Assignment: Take the data from its first line. Print each line exactly until the line containing "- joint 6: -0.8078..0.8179" has been printed too.

Data section:
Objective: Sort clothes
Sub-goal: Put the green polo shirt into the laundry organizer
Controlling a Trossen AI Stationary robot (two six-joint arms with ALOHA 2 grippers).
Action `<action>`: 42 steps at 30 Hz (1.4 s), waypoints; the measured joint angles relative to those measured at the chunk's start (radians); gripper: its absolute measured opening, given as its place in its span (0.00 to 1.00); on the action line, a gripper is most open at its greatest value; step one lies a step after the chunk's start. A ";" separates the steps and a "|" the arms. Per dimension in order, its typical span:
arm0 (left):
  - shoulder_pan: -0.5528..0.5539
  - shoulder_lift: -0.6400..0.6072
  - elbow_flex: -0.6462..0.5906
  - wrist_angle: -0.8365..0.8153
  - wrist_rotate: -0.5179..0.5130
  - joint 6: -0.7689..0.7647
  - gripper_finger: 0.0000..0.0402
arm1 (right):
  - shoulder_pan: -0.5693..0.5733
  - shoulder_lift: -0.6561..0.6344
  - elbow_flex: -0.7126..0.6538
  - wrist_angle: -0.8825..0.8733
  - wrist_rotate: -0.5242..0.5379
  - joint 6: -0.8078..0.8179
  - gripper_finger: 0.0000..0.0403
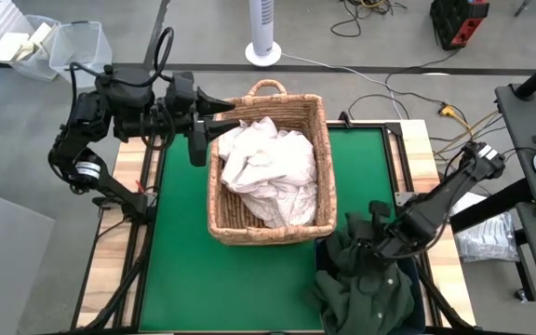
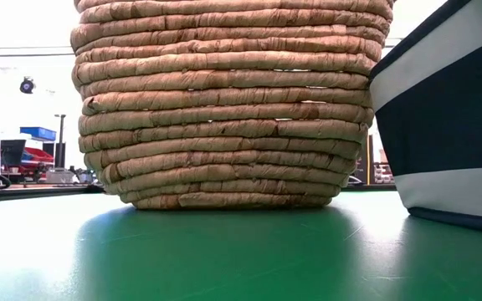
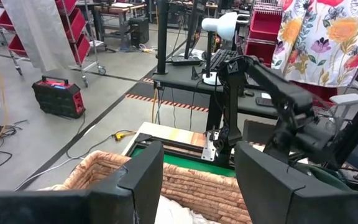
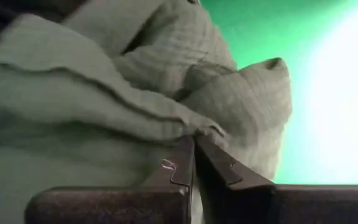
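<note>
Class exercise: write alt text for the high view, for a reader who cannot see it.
From above, a wicker basket of white clothes sits on a green table. The left end effector hovers open over the basket's rim; the right end effector, shut, rests on a dark green garment piled at the table's near right.

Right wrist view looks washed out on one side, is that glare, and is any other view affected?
Right wrist view: yes, glare bleaches the green mat beside the dark green garment, which fills the frame, close and soft. Low view: the room behind the wicker basket is blown out white. High view: evenly lit.
</note>
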 joint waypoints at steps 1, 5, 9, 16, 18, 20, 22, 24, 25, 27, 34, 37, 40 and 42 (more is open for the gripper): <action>0.000 0.000 0.000 0.000 0.000 0.001 0.44 | -0.008 0.000 -0.031 0.035 0.001 -0.009 0.02; 0.000 0.000 0.000 0.000 0.000 0.002 0.44 | -0.021 0.000 -0.143 0.249 -0.009 -0.051 0.02; 0.000 0.000 0.000 -0.001 0.000 0.002 0.44 | -0.021 0.010 -0.228 0.458 -0.033 -0.069 0.02; 0.000 0.000 0.000 -0.005 0.000 0.002 0.44 | -0.021 0.065 -0.304 0.507 -0.040 -0.039 0.02; 0.000 0.000 0.000 -0.005 0.000 0.002 0.44 | -0.021 0.074 -0.302 0.506 -0.040 -0.039 0.02; 0.000 0.000 0.000 -0.005 -0.007 0.002 0.44 | -0.021 0.072 -0.297 0.501 -0.048 -0.040 0.02; -0.001 0.004 0.000 -0.001 -0.046 0.001 0.44 | -0.021 0.060 -0.287 0.492 -0.055 -0.021 0.02; 0.000 0.006 0.000 -0.002 -0.074 -0.006 0.44 | -0.021 0.039 -0.267 0.484 -0.069 -0.002 0.02; 0.000 0.009 0.000 -0.002 -0.076 -0.014 0.44 | -0.021 0.026 -0.253 0.484 -0.082 -0.001 0.02; 0.000 0.008 0.000 -0.002 -0.077 -0.043 0.44 | -0.021 -0.001 -0.226 0.474 -0.115 -0.001 0.02; -0.011 0.002 0.000 -0.002 -0.075 -0.077 0.44 | -0.021 -0.073 -0.067 0.293 -0.132 0.007 0.02; -0.011 0.002 0.000 -0.008 -0.075 -0.074 0.44 | -0.021 -0.094 0.007 0.186 -0.094 0.011 0.02; -0.011 0.002 0.000 -0.007 -0.076 -0.064 0.44 | -0.021 -0.106 0.075 0.105 -0.063 0.008 0.02; -0.011 0.002 0.000 -0.007 -0.075 -0.060 0.44 | -0.021 -0.110 0.113 0.057 -0.046 0.010 0.02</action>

Answer to the exercise:
Objective: Sort clothes
Sub-goal: Put the green polo shirt into the laundry organizer
Controlling a Trossen AI Stationary robot (two six-joint arms with ALOHA 2 grippers).
Action `<action>`: 42 steps at 30 Hz (1.4 s), waypoints; the measured joint angles relative to those measured at the chunk's start (radians); gripper: its absolute measured opening, given as its place in its span (0.00 to 1.00); on the action line, a gripper is most open at its greatest value; step one lies a step after the chunk's start. A ";" separates the steps and a "|" the arms. Per dimension in order, its typical span:
arm0 (left):
  - shoulder_pan: -0.5528..0.5539
  - shoulder_lift: -0.6400..0.6072
  - elbow_flex: -0.6462..0.5906
  - wrist_angle: -0.8365..0.8153
  - wrist_rotate: -0.5179..0.5130
  - joint 6: -0.7689..0.7647
  - gripper_finger: 0.0000..0.0402
arm1 (right):
  - shoulder_pan: -0.5693..0.5733
  - shoulder_lift: -0.6561..0.6344
  - elbow_flex: -0.7126..0.6538
  - wrist_angle: -0.8825..0.8733
  - wrist_rotate: -0.5242..0.5379
  - joint 6: -0.8078..0.8179

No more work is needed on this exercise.